In the standard ZK rollup, rollup SNARK proved to be very suitable for SNARK's mathematical reasoning, and the logic surrounding the transmission of public tokens can be easily converted into "arithmetic circuits".

But for ZK² Rollup, you need to verify a SNARK certificate (lower privacy SNARK) in another SNARK circuit (upper Rollup SNARK).

This is called recursion (referring to proving the behavior of SNARKs in SNARKs) .

Recursion is difficult because you either need very special mathematical conditions, or you will face a huge amount of calculations like a mountain.

Specifically, you need one of the following:

  1. To find the so-called "pair-friendly" curve cycles, which are very rare, and where they exist, their security is very low, you need to choose a very large and computationally expensive number system to describe them (For example, MNT4 and MNT6 curves), or
  2. Binary arithmetic in analog circuits, and binary arithmetic can be used to simulate prime field operations. This requires extensive use of range proofs, and range proofs are costly;

2.Status update

In addition to computational disadvantages, the management of status updates has more overhead than a public ZK Rollup. ZK² Rollups need more status updates and need to send more data:

  1. For standard (public) ZK Rollup, users can use an account-based model, which requires 2 status updates per transaction. However, in order to prevent statistical attacks, privacy-protected ZK² Rollups require twice as much data. Two state variables are added to the state tree and the other two variables are added to the nullifier tree .
  2. Perhaps a bigger bottleneck is the data transmission requirements. Traditional rollups involve a load of 4–8 bytes per transaction, while privacy covert rollups involve a load of 32–64 bytes per transaction, and data on Ethereum. Still expensive.

3.Provable randomness

Aztec also needs to verify the source of randomness (the magic of converting "interactive proof" to "non-interactive proof" so you don't have to endure painful interactions with Ethereum every time you spend money).

This randomness means hashing. And hashing in SNARKs is a real problem:

  1. SNARK-friendly hashing algorithms (such as Pedersen hashing) lack the pseudo-randomness of traditional hash functions: change part of the input to Pedersen hashing and you will know what happens to the output. Due to the lack of this attribute, we cannot easily generate numbers that the prover cannot manipulate;
  2. We can move to the less widely accepted SNARK-friendly hash functions (such as Poseidon, Rescue), but the two attributes of "typed" and "widely adopted" are the foundation of our confidence in cryptographic primitives, and in It may be too early to deploy these unproven hash functions in a valued cryptosystem;
  3. Therefore, we have no choice but to resort to SNARK "unfriendly" hashing algorithms (such as Blake2 or SHA256), which make heavy use of binary logic and range proofs.

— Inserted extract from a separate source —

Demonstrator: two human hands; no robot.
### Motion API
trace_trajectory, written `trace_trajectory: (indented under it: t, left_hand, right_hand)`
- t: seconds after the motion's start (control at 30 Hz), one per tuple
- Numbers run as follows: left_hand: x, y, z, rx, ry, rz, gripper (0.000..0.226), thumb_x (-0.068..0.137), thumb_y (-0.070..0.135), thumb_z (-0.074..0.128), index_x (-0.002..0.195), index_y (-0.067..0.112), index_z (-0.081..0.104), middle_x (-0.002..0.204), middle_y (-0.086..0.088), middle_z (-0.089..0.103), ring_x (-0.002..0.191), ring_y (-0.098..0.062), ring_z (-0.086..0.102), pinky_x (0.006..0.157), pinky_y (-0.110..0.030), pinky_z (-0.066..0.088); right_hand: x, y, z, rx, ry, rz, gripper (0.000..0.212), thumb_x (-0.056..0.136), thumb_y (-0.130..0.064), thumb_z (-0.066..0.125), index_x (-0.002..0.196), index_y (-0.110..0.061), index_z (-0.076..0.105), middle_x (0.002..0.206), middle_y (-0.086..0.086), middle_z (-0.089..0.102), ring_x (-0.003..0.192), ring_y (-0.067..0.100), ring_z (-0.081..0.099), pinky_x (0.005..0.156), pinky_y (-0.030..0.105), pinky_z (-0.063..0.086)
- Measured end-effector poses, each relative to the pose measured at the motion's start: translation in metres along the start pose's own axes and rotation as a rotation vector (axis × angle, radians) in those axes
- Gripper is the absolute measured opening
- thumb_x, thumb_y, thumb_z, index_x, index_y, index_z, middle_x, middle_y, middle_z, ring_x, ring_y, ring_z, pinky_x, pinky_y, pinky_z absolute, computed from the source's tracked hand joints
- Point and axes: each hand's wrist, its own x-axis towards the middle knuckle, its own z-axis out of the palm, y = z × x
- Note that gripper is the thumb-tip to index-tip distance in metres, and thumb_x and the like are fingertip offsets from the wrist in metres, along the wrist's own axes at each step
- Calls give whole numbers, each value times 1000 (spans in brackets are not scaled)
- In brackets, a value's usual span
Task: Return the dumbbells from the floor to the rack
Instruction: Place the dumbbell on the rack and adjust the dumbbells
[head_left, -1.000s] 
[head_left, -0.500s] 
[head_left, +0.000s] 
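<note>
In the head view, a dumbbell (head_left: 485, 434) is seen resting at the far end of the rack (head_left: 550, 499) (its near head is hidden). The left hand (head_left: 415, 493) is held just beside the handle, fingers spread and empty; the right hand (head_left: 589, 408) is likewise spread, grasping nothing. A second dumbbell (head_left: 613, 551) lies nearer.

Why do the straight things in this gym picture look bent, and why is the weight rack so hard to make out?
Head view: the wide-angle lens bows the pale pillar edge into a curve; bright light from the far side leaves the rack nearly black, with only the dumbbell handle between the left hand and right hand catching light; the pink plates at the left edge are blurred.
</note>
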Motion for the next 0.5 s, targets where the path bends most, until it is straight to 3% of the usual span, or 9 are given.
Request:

However, Aztec has made some key R & D breakthroughs in 2020, including its latest published research paper, PLOOKUP , which enables practitioners to efficiently perform non-SNARK-friendly tasks in SNARKs.

In combination with other innovations, the door to recursion is broken.

PLONK: a new ZK standard

It is reported that Aztec's SNARK certification was constructed using the latest mathematical result called PLONK created by the company's CTO Zac Williamson and the current chief scientist Ariel Gabizon.

Over the past few months, a number of leading scalability and privacy projects have opted to join the PLONK ecosystem, including:

  1. Dusk Network recently announced that they are switching to PLONK;
  2. Matter Labs is implementing PLONK in a transparent setting environment;

Aztec's universal SNARK system describes a new way to connect circuits (R1CS is an existing standard), and converting standards always comes at a cost, which requires rewriting the industry standard code base. With the launch of TurboPLONK, the accepted standard for the selection of "custom doors" is currently only in the early stages of its formation.